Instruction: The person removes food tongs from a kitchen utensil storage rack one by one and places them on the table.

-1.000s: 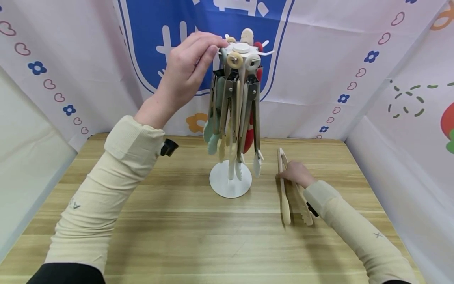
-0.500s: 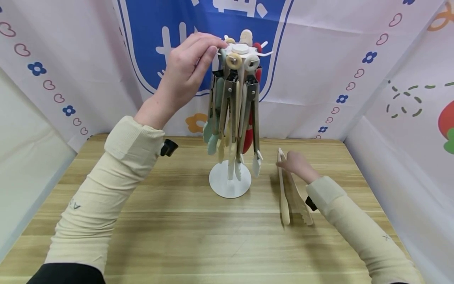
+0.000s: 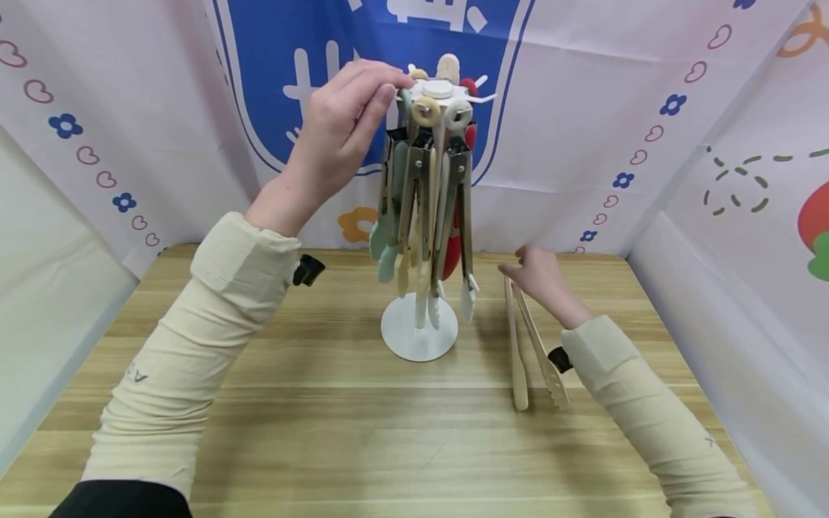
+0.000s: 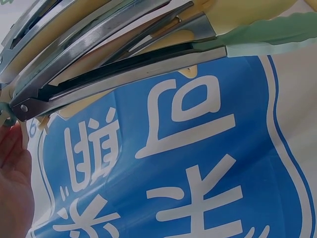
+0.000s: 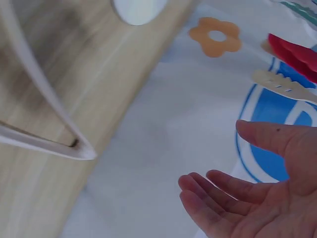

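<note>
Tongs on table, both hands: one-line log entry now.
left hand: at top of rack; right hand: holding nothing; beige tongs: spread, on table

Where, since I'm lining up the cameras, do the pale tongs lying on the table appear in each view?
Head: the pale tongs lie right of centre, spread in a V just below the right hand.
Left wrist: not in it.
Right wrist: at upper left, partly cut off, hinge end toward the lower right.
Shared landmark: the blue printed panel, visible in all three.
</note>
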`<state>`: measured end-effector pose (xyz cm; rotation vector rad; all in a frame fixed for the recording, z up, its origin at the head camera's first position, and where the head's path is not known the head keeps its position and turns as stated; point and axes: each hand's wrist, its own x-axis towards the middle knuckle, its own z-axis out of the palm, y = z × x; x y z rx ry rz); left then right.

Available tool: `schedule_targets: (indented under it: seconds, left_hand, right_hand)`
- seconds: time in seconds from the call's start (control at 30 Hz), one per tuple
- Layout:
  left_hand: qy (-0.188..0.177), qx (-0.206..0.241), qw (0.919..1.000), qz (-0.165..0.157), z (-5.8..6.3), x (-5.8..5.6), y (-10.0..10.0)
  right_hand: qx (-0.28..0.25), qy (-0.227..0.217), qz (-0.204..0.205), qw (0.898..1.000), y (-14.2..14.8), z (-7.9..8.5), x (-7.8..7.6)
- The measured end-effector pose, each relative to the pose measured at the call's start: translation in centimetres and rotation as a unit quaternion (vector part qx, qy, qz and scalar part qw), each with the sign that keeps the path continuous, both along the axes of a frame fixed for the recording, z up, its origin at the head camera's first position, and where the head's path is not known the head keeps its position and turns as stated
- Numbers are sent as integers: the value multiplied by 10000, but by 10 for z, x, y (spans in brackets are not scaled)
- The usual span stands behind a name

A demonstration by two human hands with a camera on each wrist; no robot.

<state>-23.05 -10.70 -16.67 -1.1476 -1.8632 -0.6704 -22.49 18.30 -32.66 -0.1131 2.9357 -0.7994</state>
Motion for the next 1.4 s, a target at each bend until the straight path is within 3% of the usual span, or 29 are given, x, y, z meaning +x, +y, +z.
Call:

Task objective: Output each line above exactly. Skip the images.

Response to the exercise:
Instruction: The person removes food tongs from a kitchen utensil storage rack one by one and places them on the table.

-1.000s: 
-0.500s: 
+0.000s: 
+0.000s: 
+0.000s: 

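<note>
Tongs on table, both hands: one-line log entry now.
left hand: at top of rack; right hand: holding nothing; beige tongs: spread, on table

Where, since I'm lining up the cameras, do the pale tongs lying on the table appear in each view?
Head: the pale tongs lie right of centre, spread in a V just below the right hand.
Left wrist: not in it.
Right wrist: at upper left, partly cut off, hinge end toward the lower right.
Shared landmark: the blue printed panel, visible in all three.
</note>
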`<state>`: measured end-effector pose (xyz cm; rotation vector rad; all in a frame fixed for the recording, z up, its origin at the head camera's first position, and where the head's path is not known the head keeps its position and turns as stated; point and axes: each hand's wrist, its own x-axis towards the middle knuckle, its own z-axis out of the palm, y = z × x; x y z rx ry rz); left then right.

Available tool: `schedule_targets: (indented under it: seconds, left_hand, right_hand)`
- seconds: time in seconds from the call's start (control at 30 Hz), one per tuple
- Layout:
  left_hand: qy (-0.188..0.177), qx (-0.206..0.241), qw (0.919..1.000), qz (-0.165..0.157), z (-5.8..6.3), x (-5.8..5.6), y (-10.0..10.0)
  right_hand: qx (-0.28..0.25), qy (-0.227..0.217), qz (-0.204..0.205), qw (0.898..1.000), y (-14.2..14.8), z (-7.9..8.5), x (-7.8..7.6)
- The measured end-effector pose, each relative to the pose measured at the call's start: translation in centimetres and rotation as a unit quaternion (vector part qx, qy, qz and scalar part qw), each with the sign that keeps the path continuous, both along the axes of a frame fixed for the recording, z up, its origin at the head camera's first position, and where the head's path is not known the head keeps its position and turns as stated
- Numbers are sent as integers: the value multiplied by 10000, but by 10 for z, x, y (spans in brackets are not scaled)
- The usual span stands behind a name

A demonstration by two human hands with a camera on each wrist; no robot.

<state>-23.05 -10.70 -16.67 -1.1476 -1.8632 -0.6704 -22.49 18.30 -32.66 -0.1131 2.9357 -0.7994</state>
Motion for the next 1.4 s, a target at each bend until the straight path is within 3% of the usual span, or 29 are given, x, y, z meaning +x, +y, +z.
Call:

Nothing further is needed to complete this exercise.